How to Reduce IT Budget Costs Using Disk-Based Archiving

Disk-based archiving can be the most logical step for IT professionals looking to add capacity and increase storage efficiencies, while avoiding the additional cost of purchasing more primary storage. Disk-based archiving solves today's data retention and compliance needs, while laying the foundation for upcoming requirements for data retention. Knowledge Center contributor George Crump explains the benefits of using disk-based archiving in your enterprise.


In these cost-conscious times, CIOs have increasingly been feeling the pressure to either cut their IT budget or to keep it flat. Overall, IT budgets are tightening across all industries lately. Some are flat as compared to last year, and some are being reduced. If they are growing at all, it is only a small percentage of growth.

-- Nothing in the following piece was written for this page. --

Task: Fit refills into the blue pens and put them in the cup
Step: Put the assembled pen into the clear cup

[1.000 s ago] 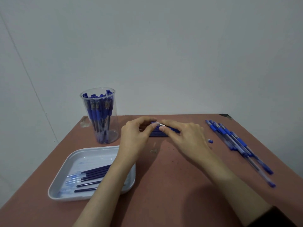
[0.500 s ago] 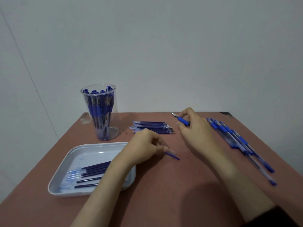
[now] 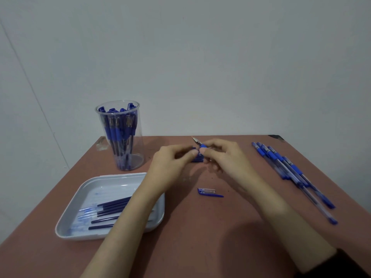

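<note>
Right hand (image 3: 226, 157) is the one I can read best from here: its thumb and fingers pinch a pen (image 3: 203, 146) by the blue grip, held just above the far middle of the table (image 3: 200, 237), with the metal tip pointing up and to the left. My view of the left hand (image 3: 172, 159) is blurred; its fingers are curled and its thumb tip sits right beside the pen's grip, but I cannot tell whether it actually holds anything. Under both hands I can see part of a small pile of refills (image 3: 197, 159) lying flat on the table. Nearer to me, between the forearms, a pen cap (image 3: 207, 192) lies on its own. At the far left stands the clear cup (image 3: 138, 145), upright, with a bunch of blue pens (image 3: 118, 127) standing in it. In front of the cup is a white tray (image 3: 112, 176) with several dark sticks (image 3: 112, 207) in it, partly hidden by the left forearm. Along the right side I see a row of loose pens (image 3: 278, 157) lying side by side, well apart from the hands.
</note>
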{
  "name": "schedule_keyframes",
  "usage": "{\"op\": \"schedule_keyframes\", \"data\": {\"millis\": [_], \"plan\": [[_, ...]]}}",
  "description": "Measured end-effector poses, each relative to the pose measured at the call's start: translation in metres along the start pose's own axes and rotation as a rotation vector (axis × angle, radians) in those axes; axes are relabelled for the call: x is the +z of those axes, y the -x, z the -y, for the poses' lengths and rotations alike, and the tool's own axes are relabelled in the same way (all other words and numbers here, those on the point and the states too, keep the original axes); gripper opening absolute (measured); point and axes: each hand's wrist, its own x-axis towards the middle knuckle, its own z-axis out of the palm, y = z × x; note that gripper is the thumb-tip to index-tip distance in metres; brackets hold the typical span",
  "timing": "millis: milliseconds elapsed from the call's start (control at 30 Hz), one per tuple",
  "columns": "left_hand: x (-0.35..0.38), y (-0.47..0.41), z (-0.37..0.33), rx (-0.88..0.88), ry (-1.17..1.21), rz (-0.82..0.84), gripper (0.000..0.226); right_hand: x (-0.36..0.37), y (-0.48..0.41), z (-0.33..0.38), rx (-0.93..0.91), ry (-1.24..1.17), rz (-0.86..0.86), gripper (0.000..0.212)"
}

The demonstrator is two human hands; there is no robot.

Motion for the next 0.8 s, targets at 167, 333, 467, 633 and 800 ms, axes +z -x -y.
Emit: {"op": "schedule_keyframes", "data": {"millis": [167,333,467,633,800], "plan": [[0.000,0.005,-0.011,-0.061,0.607,0.137,0.025,0.003,0.006,0.012,0.191,-0.510,0.297,0.043],[0.005,0.007,-0.016,-0.164,0.854,0.126,0.020,0.000,0.005,0.007,0.269,-0.630,0.378,0.021],[0.007,0.006,-0.015,-0.170,0.847,0.014,0.013,0.005,0.007,0.008,0.170,-0.508,0.276,0.022],[0.006,0.005,-0.012,-0.164,0.837,-0.109,0.008,0.012,0.008,0.006,-0.096,-0.232,0.120,0.019],[0.007,0.004,-0.013,-0.179,0.935,-0.055,0.022,0.019,0.008,0.001,-0.187,-0.149,0.024,0.016]]}}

Yet more than likely, if you are an IT decision maker, you have planned for more primary storage capacity (or maybe even a new primary storage system altogether). In either scenario, before you make that purchase, consider an enterprise disk archive as your solution.

With an enterprise disk archive, you can solve today's urgent need by freeing up a significant amount of primary storage capacity, while laying the foundation for future requirements such as data retention and data compliance. Over 80 percent of data becomes inactive after 90 days of creation and is never accessed again. To translate those percentages into reality, this means that in a 500TB data center, only 100TB of data is being accessed actively and 400TB of data should not be on primary storage.

Saving Money with EnterpriseDisk Archives

An enterprise disk archive can store this data at a fraction of the price, while improving long-term data reliability and data retention. It can easily and cost-effectively be moved to an archive storage platform that will save you the cost of expanding your primary storage platform-and will cost you substantially less. It will provide easy access, high availability and substantially improved data protection, and enable you to quickly discover it when you need to for legal or business reasons.

Also, an archive, especially a disk-based one, does not have to be limited to just old files. It can also be used for extra copies of files that perhaps should never have been on primary storage. For example, database environments always seem to have redundant copies of itself-extra backups, archives, dumps or just straight copies. Many times, these files were created "just in case," but never seem to be cleaned up. Now they can be safely archived to a far more cost-effective and efficient platform.

Investing in Data Retention

Looking at this from a cost basis, primary disk-despite decreases in disk cost and increases in disk capacities from Tier 1 suppliers-still costs about $30 to $40 per GB once you factor in the controller, software and maintenance. It is not uncommon for disk-based archiving solutions to be dramatically less than that and even approaching the cost of tape. This is not simply an investment in a cheaper platform; this is a platform that almost every data center will need as increasing attention is being paid toward data retention.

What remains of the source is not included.